## Task requirements
Write out each line of the material below once more, exactly as it appears.

## Collected material
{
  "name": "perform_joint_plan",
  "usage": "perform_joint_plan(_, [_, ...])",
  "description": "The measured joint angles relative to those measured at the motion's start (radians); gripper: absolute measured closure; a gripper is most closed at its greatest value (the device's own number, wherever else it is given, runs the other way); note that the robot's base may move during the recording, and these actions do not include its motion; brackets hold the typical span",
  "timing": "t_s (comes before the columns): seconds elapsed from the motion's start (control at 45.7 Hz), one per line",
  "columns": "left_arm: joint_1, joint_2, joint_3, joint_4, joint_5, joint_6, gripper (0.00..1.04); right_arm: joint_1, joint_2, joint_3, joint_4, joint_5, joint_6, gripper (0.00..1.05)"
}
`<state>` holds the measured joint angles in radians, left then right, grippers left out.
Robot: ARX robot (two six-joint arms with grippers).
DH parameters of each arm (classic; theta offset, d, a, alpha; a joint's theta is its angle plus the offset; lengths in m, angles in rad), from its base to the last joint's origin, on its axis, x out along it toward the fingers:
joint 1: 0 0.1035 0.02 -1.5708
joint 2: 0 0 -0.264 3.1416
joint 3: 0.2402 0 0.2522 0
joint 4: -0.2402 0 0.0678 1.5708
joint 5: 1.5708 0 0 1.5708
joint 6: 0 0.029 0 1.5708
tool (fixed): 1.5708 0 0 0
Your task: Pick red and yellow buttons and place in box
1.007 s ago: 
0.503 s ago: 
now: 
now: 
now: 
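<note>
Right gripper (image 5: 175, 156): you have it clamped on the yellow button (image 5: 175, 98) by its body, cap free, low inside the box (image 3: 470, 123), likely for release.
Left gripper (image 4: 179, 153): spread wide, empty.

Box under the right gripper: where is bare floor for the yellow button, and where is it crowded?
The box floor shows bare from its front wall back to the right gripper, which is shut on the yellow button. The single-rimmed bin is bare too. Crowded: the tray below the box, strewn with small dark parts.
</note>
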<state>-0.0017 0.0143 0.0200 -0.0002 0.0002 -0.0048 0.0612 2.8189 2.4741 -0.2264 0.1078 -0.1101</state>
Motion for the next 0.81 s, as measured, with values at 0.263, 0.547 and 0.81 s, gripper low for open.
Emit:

## Task response
{
  "name": "perform_joint_plan",
  "usage": "perform_joint_plan(_, [_, ...])",
  "description": "The measured joint angles relative to those measured at the motion's start (radians); gripper: absolute measured closure; a gripper is most closed at its greatest value (the device's own number, wherever else it is given, runs the other way); note that the robot's base may move during the recording, and these actions do not include its motion; brackets hold the typical span",
  "timing": "t_s (comes before the columns): seconds elapsed from the motion's start (control at 45.7 Hz), one per line",
  "columns": "left_arm: joint_1, joint_2, joint_3, joint_4, joint_5, joint_6, gripper (0.00..1.04); right_arm: joint_1, joint_2, joint_3, joint_4, joint_5, joint_6, gripper (0.00..1.05)"
}
`<state>` holds the measured joint angles in radians, left then right, grippers left out.
Robot: ARX robot (two six-joint arms with grippers).
DH parameters of each arm (classic; theta offset, d, a, alpha; a joint's theta is its angle plus the offset; lengths in m, angles in rad), from its base to the last joint's origin, on its axis, x out along it toward the fingers:
joint 1: 0 0.1035 0.02 -1.5708
joint 2: 0 0 -0.264 3.1416
joint 3: 0.2402 0 0.2522 0
joint 4: -0.2402 0 0.0678 1.5708
joint 5: 1.5708 0 0 1.5708
joint 6: 0 0.029 0 1.5708
tool (fixed): 1.5708 0 0 0
Your task: Pick red and yellow buttons and place in box
1.007 s ago: 
0.503 s ago: 
now: 
now: 
now: 
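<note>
Right gripper (image 5: 175, 156): you have it clamped on the yellow button (image 5: 175, 98) by its body, cap free, low inside the box (image 3: 470, 123), likely for release.
Left gripper (image 4: 179, 153): spread wide, empty.

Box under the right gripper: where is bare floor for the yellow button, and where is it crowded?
The box floor shows bare from its front wall back to the right gripper, which is shut on the yellow button. The single-rimmed bin is bare too. Crowded: the tray below the box, strewn with small dark parts.
</note>
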<state>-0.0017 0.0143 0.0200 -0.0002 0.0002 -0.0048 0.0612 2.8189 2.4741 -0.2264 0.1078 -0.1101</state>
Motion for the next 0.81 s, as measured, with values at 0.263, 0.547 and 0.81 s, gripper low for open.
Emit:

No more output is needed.